WORK ITEM: Your answer should be the lines of the material that include the word "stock".

•••

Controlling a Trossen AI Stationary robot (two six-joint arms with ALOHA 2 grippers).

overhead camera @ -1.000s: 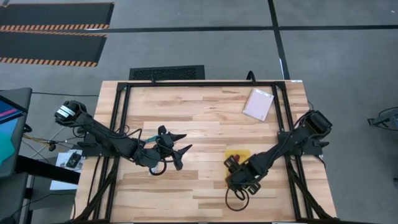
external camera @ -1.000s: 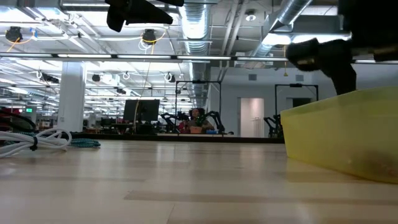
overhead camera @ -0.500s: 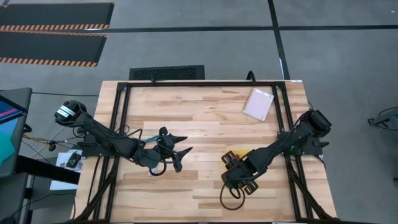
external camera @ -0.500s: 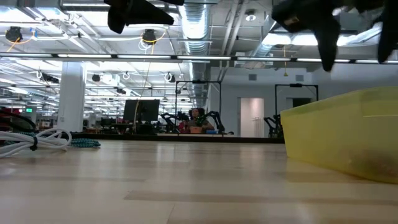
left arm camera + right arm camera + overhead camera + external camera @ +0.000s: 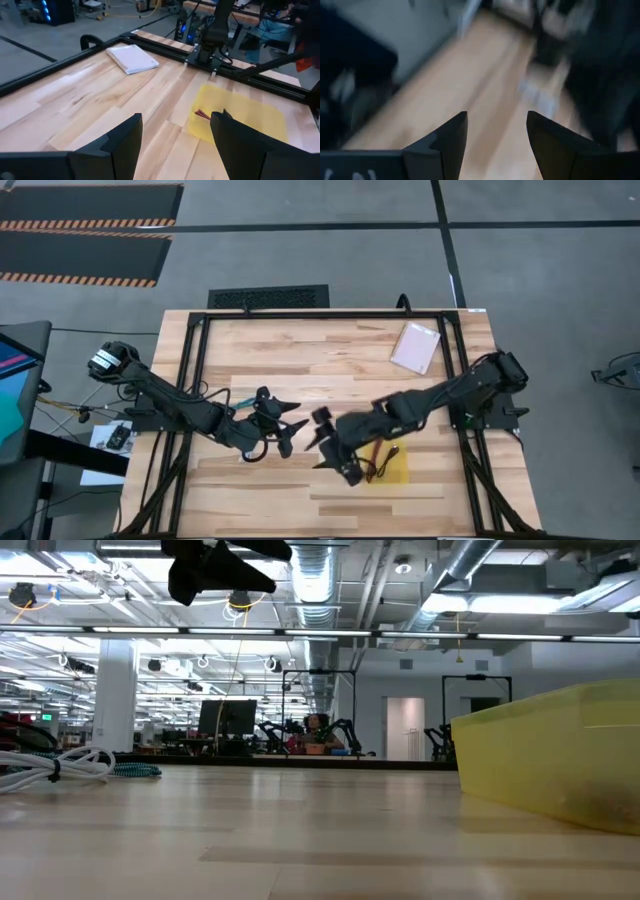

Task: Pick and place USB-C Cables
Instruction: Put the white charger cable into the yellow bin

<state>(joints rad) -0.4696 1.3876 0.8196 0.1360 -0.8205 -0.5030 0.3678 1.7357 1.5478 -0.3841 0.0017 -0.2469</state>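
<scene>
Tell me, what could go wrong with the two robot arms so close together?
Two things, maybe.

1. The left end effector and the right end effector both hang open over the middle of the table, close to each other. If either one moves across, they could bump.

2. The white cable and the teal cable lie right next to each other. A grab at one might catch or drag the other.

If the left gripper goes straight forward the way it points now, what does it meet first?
The left gripper, fingers open and empty, points across bare wood toward the yellow tray, where a red cable lies at the near edge. It would probably reach that tray edge first, though it may pass above, since height is unclear.
</scene>
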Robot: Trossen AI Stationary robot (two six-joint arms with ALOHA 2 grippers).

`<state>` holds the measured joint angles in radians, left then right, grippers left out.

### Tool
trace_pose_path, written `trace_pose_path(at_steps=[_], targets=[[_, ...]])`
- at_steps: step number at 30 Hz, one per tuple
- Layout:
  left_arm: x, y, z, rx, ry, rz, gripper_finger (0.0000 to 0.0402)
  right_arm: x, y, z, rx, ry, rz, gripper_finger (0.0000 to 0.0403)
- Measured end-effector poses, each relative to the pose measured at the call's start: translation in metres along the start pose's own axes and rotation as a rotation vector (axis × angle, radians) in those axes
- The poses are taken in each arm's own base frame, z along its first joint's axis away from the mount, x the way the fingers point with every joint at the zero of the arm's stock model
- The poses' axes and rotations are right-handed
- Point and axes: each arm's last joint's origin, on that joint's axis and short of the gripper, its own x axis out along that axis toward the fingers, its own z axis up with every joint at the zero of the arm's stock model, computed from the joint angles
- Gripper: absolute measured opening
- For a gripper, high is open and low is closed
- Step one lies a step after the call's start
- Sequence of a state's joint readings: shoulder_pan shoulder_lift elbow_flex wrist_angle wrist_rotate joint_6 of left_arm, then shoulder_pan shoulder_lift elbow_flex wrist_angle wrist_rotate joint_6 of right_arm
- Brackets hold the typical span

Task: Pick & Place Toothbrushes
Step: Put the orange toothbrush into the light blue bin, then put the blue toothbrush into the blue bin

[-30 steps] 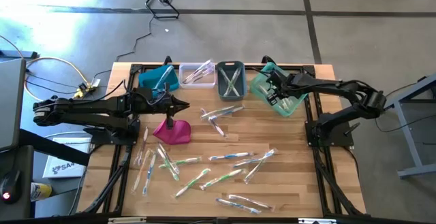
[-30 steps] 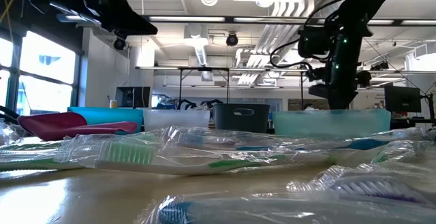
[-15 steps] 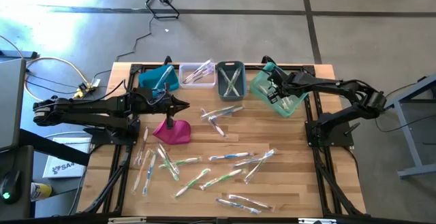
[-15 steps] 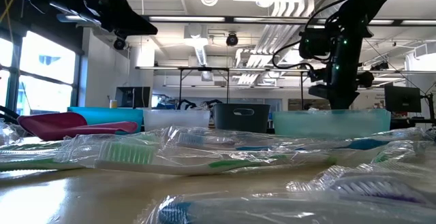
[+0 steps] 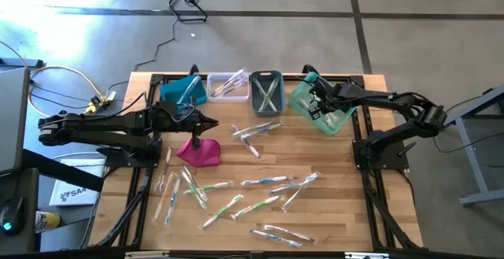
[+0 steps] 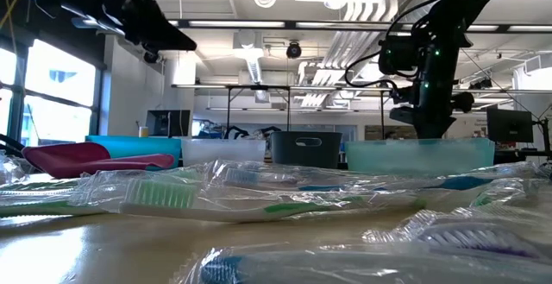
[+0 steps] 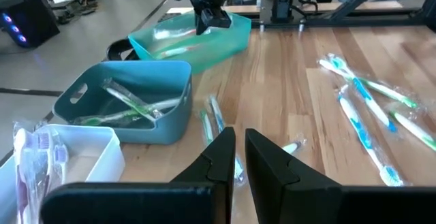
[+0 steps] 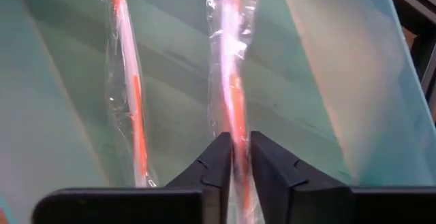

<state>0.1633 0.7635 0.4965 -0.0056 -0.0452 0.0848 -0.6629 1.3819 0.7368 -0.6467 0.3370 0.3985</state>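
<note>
the wooden table (image 5: 339,172) carries everything, and the teal bin (image 5: 321,109) at its far right end serves as the landmark. the left arm (image 5: 94,125) reaches in well to the left of the teal bin, its left gripper (image 5: 213,121) hanging above the board over the magenta pouch (image 5: 198,152), the two fingers drawn nearly together with only a thin gap and nothing between them. the right arm (image 5: 394,105) comes in from the right of the teal bin, and the right gripper (image 5: 313,109) is lowered inside it; its fingers (image 8: 269,166) stand close around a wrapped orange-handled toothbrush (image 8: 231,81), and whether they grip it or have just let go i cannot tell. a second wrapped orange toothbrush (image 8: 122,81) lies beside it on the bin floor. left of the teal bin sit in a row the grey bin (image 5: 266,92), the clear bin (image 5: 227,86) and the blue bin (image 5: 183,90), the grey and clear ones holding brushes. the loose toothbrushes (image 5: 268,182) lie scattered on the board toward the near edge from the teal bin, a small cluster (image 5: 253,131) just below the grey bin and more (image 5: 169,188) at the left.
</note>
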Motion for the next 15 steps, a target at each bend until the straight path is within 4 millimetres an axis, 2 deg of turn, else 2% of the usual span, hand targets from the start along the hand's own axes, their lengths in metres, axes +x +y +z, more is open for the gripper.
trace_pose_path(at_steps=[7,15], targets=[[0.000,0.000,0.000,-0.011,-0.002,0.000,0.0029,-0.001,0.000,0.000,-0.001,0.009,0.028,0.0096],[0.000,0.000,0.000,-0.012,-0.003,0.000,0.0029,-0.020,-0.003,0.002,0.016,-0.036,0.153,0.0093]])
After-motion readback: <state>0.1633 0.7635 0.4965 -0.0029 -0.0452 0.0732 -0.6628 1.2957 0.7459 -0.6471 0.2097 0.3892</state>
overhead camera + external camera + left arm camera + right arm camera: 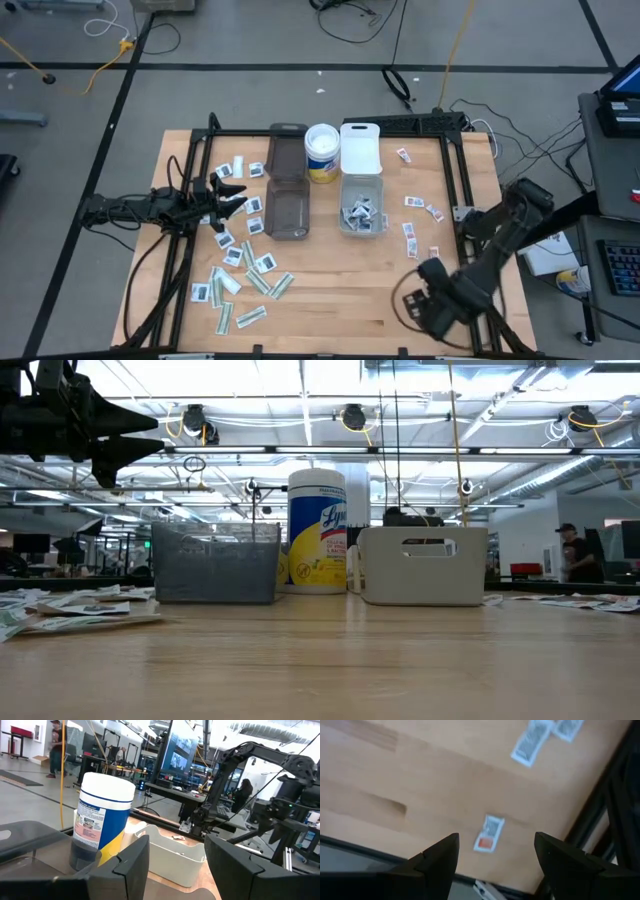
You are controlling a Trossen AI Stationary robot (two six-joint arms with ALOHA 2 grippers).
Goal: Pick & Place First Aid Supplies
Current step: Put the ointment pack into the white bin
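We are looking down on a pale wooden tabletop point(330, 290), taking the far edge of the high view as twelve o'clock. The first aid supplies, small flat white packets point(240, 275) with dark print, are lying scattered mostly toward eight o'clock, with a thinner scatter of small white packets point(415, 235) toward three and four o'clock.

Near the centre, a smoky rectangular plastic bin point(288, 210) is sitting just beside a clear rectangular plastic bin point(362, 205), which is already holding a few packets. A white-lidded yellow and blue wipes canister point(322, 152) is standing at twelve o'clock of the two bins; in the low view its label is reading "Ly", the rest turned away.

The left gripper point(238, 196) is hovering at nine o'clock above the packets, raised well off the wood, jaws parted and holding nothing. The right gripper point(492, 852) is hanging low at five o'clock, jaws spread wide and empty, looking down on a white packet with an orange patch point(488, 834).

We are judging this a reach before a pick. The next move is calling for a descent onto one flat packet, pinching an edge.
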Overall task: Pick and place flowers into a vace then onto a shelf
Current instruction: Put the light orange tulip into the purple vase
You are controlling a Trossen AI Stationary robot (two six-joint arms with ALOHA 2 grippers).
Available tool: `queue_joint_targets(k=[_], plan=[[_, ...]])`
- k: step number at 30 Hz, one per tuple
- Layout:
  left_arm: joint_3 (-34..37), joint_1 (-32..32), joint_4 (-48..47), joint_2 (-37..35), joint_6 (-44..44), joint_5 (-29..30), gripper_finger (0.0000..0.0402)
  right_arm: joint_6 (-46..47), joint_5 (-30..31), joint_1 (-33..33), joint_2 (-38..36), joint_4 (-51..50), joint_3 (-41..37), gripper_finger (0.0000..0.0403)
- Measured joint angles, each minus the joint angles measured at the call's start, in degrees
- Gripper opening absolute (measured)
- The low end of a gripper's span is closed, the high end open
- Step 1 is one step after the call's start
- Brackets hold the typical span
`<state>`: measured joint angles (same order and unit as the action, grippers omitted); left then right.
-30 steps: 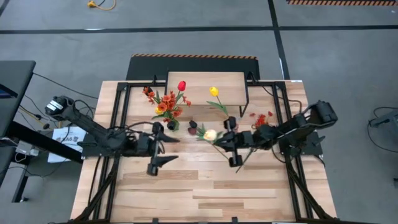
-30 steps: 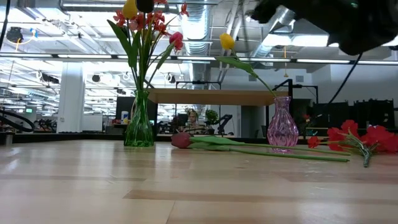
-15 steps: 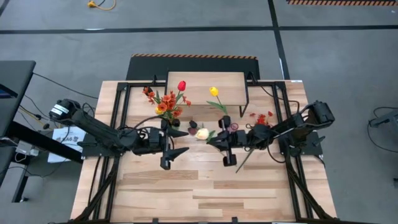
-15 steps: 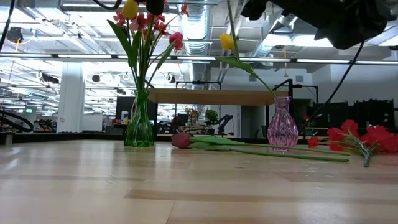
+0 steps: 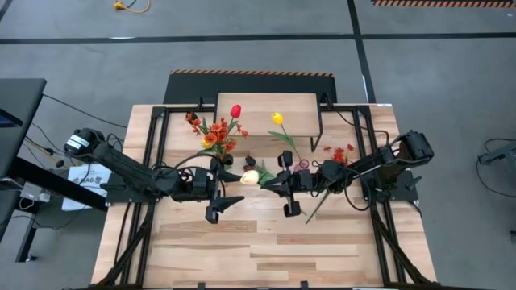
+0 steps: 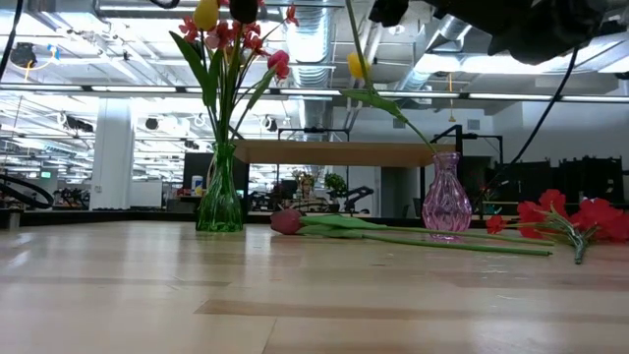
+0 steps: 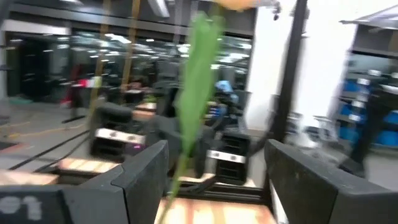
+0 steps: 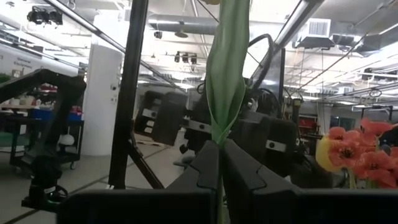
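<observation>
partway: right claw (image 5: 284, 184) clenched on cream tulip (image 5: 251, 176); left claw (image 5: 219, 192) released. maroon tulip (image 6: 287, 222) on desk (image 5: 266, 242), shelf (image 5: 266, 105) unused.

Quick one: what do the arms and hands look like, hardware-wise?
Two slim black jointed arms with loose black cables along the links. The left hand and right hand each end in two flat, dark, wedge-shaped fingers. No markings are readable.

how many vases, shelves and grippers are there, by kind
vases: 2, green vase and pink vase
shelf: 1
grippers: 2, left gripper and right gripper, which holds a tulip
total: 5
</observation>
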<state>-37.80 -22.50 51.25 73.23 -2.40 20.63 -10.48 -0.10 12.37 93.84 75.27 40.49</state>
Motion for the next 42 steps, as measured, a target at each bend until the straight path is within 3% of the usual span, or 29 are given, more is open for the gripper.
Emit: queue_joint_targets(k=[7,13,27,42], plan=[[0.0,0.0,0.8,0.0,2.9,-9.9,0.0256,-0.1,-0.1,1.5,0.0,-1.7,1.6,0.0],[-0.3,0.0,0.6,0.0,3.4,-9.0,0.0256,-2.7,-0.2,3.6,0.0,-8.2,5.2,0.0],[-12.6,0.0,-8.3,10.4,4.9,-6.6,0.0256,-1.0,0.9,4.9,0.3,-9.7,6.1,0.0],[-13.4,0.0,-7.2,10.3,5.0,-3.5,0.0255,-2.2,6.2,7.3,0.3,-11.9,6.0,0.0002]])
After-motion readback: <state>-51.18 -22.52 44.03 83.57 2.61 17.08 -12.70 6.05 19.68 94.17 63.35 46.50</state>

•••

TASK RESPONSE:
- The poses are taken in each arm's own base frame, z along its first joint's axis away from the mount, x the way the fingers point with every joint at the zero of the arm's stock model
- Point and axes: each arm's last joint's origin, on that joint's axis and short of the gripper, its own x axis out along that axis toward the fingers, its own z axis up with every joint at the zero of the arm's stock model, computed from the joint angles

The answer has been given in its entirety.